La settimana delle obbligazioni
La settimana delle obbligazioni
I mercati obbligazionari continuano a essere convinti che la fine dei rialzi dei tassi d’interesse sia arrivata e iniziano a formulare ipotesi su quando arriverà il primo taglio del costo del denaro. Tuttavia, analizzando le parole di due delle principali Banche centrali mondiali, Federal Reserve e Banca centrale europea, sembra che le cose non stiano effettivamente così. Il governatore Powell ha, infatti, detto che pur continuando a muoversi in maniera prudente in fatto di tassi d’interesse, la Fed non esiterà ad aumentarli se ce ne sarà bisogno. Powell ha confermato la risolutezza a mantenere i tassi d’interesse su un livello tale che sia assicurato il ritorno al 2% di inflazione, ma non è sicuro che l’attuale livello del costo del denaro sia quello appropriato per raggiungere questo obiettivo. E così, i mercati hanno spostato le loro previsioni per il primo taglio dei tassi d’interesse Usa da giugno a luglio 2024.
In casa Bce le opinioni sono invece contrastanti, come vuole la tradizione di una Banca centrale europea divisa tra chi vorrebbe alzare il più possibile i tassi d’interesse (i falchi) e chi invece è più accomodante (le colombe). La scorsa settimana c’è stato chi ha detto che il ciclo di rialzi è finito, salvo sorprese, ma sono molte di più le dichiarazioni che vanno nella direzione di non voler decretare ufficialmente la fine del ciclo di aumenti del costo del denaro. La sintesi delle dichiarazioni dei diversi esponenti della Bce è infatti quella che è troppo presto per dichiarare vinta la lotta al carovita e che parlare di un taglio dei tassi, oggi, è assolutamente prematuro. Detto questo, saranno i dati che usciranno nelle prossime settimane a tracciare la via, visto che l’incertezza è ancora alta. Buona parte del rialzo dei tassi, infatti, deve ancora mostrare i suoi effetti sull’economia. Il governatore della Bce ha, poi, chiarito cosa si intende temporalmente per tassi alti a lungo: più di due trimestri.

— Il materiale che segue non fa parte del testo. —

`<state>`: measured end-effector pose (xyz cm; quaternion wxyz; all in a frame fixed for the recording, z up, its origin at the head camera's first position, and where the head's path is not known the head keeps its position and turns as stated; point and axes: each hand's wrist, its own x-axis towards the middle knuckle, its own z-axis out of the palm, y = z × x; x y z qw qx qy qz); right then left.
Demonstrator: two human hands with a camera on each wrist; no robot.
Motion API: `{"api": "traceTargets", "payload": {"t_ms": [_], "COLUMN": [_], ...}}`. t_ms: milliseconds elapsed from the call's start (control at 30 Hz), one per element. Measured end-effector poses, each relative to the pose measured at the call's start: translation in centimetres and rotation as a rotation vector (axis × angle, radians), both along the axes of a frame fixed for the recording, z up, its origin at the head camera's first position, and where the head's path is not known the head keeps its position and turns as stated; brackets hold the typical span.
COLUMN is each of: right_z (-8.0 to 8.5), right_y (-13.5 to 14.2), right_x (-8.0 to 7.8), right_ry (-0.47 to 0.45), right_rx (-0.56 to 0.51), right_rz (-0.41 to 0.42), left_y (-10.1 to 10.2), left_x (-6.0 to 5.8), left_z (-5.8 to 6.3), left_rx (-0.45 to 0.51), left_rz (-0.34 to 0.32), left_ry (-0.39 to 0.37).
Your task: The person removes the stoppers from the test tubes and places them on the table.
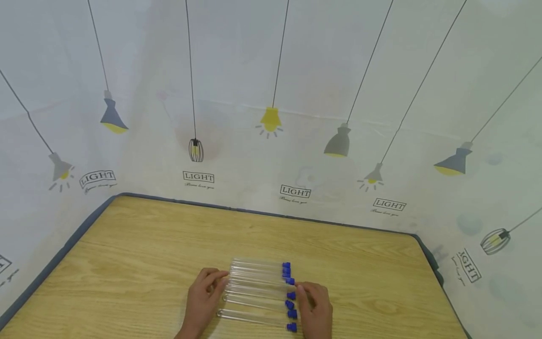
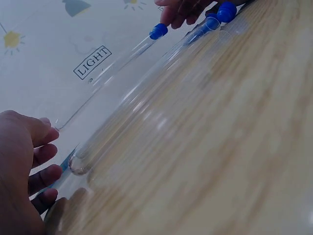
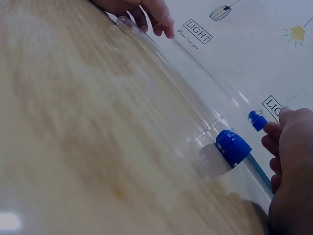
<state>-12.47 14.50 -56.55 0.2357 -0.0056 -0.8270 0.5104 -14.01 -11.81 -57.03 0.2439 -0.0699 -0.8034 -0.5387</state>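
right hand [image 2: 187, 9] cropped, tabletop [image 2: 254, 122] cut off

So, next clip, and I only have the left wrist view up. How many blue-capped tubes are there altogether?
Observer: At least seven clear tubes: that many blue caps show in the head view, though some overlap, so I can't give an exact count.

Operator: Here the raised tube looks like the last in the row. Does it in yours?

Observer: No. In the head view, other blue caps show both above and below the one at the right hand's fingertips.
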Motion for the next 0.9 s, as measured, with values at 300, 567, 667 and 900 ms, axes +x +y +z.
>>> {"api": "traceTargets", "payload": {"t_ms": [300,567,667,900], "right_z": [1.1,0.4,0.8,1.0], "right_y": [-0.5,-0.5,-0.8,-0.7], "right_x": [0.4,0.3,0.5,0.7], "right_ry": [0.215,0.082,0.065,0.1], "right_rx": [-0.079,-0.345,-0.419,-0.445], "right_rz": [0.1,0.095,0.104,0.203], "left_y": [0.0,0.2,-0.1,-0.5], "left_x": [0.7,1.4,0.9,0.7], "left_z": [1.1,2.8,1.4,0.8], "left_rx": [0.21,0.415,0.471,0.536], "left_rz": [-0.081,-0.144,-0.21,-0.286], "left_ry": [0.025,-0.142,-0.156,-0.167]}}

Non bisogna poi pensare che, se le Banche centrali non alzano i tassi per una, due o più riunioni, questo sia il segnale che abbiano finito con l’aumento del costo del denaro. Ne è un esempio la Banca centrale australiana, che, dopo quattro riunioni consecutive in cui si è presa una pausa, ha aumentato i tassi al 4,35% dal 4,1%, perché l’inflazione si sta rivelando più persistente di quanto precedentemente stimato.
FITCH CONFERMA IL RATING
Fitch ha confermato il rating dell’Italia, lasciandolo a BBB e confermando l’outlook a stabile – per il futuro non sono dunque previsti tagli.

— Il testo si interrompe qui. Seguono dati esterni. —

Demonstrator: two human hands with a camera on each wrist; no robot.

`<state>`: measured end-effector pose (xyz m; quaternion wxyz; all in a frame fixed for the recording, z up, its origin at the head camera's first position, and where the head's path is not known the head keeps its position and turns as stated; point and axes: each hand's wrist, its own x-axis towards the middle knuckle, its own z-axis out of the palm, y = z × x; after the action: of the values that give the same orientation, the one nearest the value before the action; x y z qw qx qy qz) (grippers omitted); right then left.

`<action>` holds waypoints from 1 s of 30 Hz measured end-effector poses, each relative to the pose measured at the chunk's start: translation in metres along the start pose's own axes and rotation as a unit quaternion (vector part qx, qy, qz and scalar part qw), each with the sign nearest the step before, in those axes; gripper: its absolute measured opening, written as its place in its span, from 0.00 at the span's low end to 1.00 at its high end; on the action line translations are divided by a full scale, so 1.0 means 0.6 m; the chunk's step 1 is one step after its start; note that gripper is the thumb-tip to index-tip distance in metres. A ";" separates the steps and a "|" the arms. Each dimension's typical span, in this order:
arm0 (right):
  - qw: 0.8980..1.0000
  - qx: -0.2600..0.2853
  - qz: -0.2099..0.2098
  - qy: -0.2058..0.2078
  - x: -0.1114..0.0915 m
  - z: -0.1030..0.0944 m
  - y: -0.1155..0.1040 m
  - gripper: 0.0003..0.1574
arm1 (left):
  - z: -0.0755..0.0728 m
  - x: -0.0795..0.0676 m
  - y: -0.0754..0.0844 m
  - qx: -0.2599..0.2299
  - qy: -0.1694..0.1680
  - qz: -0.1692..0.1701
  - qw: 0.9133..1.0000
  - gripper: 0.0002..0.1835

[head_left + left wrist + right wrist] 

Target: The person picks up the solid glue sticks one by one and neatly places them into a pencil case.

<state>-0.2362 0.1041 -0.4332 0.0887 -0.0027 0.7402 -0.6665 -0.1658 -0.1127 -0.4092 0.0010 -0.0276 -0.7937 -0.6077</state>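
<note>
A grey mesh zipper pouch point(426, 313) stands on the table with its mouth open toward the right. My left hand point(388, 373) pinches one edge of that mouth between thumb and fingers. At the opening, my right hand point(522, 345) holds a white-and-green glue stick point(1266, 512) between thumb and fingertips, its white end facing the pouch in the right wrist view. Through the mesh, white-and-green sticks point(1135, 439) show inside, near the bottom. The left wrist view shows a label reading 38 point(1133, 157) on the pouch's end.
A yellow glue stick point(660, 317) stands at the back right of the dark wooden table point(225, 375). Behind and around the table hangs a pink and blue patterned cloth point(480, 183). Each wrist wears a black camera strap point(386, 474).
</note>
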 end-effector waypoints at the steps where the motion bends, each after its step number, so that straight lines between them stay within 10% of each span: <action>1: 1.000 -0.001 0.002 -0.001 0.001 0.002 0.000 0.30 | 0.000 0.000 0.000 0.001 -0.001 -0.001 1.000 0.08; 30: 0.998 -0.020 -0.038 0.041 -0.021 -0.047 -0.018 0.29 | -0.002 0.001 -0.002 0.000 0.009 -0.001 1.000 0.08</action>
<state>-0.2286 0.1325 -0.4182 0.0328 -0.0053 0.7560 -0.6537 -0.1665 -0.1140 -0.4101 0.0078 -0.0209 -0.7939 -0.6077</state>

Questo giudizio è determinato da una sorta di bilanciamento tra punti di forza e punti di debolezza dell’economia italiana. Tra i punti di forza ci sono l’essere un’economia ampia, diversificata, appartenente all’eurozona. Per quanto riguarda i punti di debolezza, invece: fondamentali macroeconomici e fiscali deboli, un debito pubblico molto elevato, un potenziale di crescita economica ridotto e il maggior costo del debito pubblico.
LA SVEZIA ABBANDONA I PORTAFOGLI
La Svezia esce da tutti i nostri portafogli e i prodotti con cui puntarci, su azioni e obbligazioni, passano a vendere – la lista completa dei prodotti che passano a vendere la trovi qui a lato. Il posto lasciato vuoto dalla vendita dei prodotti svedesi viene riempito dai bond in dollari Usa. I prodotti da comprare sono l’Etf iShares $ treasury 1-3y acc B (104,89 euro) oppure singoli bond, che puoi scegliere tra quelli presenti sul nostro sito.

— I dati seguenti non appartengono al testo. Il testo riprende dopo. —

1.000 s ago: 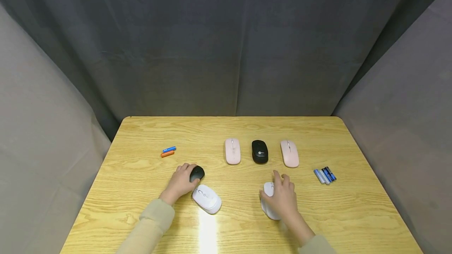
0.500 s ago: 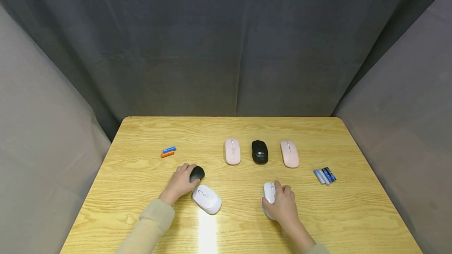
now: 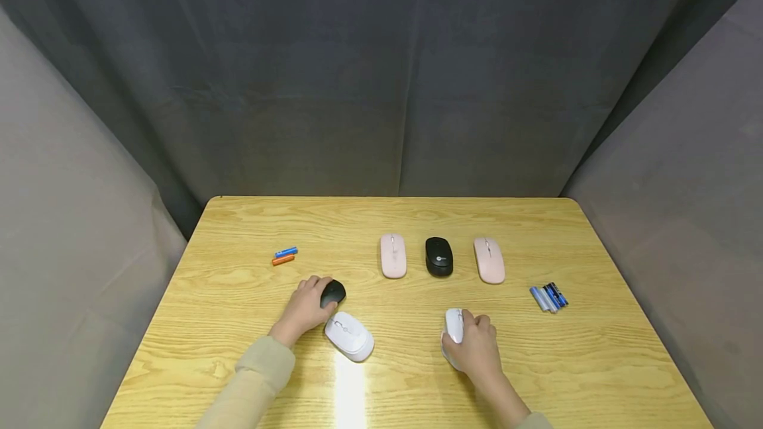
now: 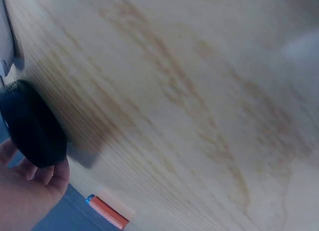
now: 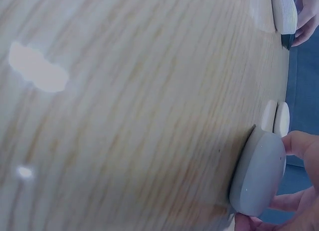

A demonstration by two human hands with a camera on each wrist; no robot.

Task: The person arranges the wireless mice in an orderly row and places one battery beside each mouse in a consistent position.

CAMBIAMENTI NEI CONSIGLI: PASSANO DA NON ACQUISTARE A VENDERE
A PROPOSITO D INFLAZIONE
Se la Banca centrale australiana è un esempio del fatto che le pause non significano necessariamente fine dei rialzi, la Norvegia è un esempio che non bisogna cantare troppo presto vittoria. A ottobre il carovita ha fatto segnare un dato più alto delle attese, dopo che nell’ultima riunione la Norges Bank aveva deciso di lasciare i tassi invariati, non chiudendo però la porta a un rialzo a dicembre. Il dato di settembre sul carovita era infatti stato più basso delle attese e la decisione della Banca centrale di non toccare i tassi aveva portato i mercati a scommettere sulla fine del ciclo di rialzi. Ora torna più probabile un aumento a dicembre.
In Brasile, invece, l’inflazione va nella direzione auspicata, con il carovita che scende al 4,82% dal 5,19% - le attese erano per un 4,87%. Con questo dato la Banca centrale può quindi continuare con il taglio dei tassi, di cui ha già preannunciato l’eventualità per la prossima riunione. A dicembre, dunque, i tassi saranno tagliati ancora una volta dello 0,5%.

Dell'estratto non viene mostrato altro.